▽

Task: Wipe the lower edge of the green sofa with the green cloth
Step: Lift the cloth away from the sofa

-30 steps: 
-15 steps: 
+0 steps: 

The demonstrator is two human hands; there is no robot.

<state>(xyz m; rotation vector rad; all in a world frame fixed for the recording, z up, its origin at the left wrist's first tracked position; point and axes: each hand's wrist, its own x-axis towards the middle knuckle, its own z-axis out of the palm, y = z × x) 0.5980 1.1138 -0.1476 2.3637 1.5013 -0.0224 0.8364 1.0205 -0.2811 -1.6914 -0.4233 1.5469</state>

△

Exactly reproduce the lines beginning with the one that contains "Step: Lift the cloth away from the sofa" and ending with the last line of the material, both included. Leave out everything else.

TASK RESULT ::
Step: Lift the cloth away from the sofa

-30 steps: 
-15 steps: 
+0 steps: 

The demonstrator is two human hands; there is no robot.

<state>(xyz m; rotation vector rad; all in a world frame fixed for the recording, z up, its origin at the left wrist's first tracked position; point and axes: each hand's wrist, its own x-axis towards the middle knuckle, its own z-axis out of the palm, y = z × x) 0.5980 1.1138 -0.1476 2.3637 1.5013 -0.0224 0.8364 1.0205 -0.2811 -1.6914 -0.4233 1.5469</state>

This completes the required output.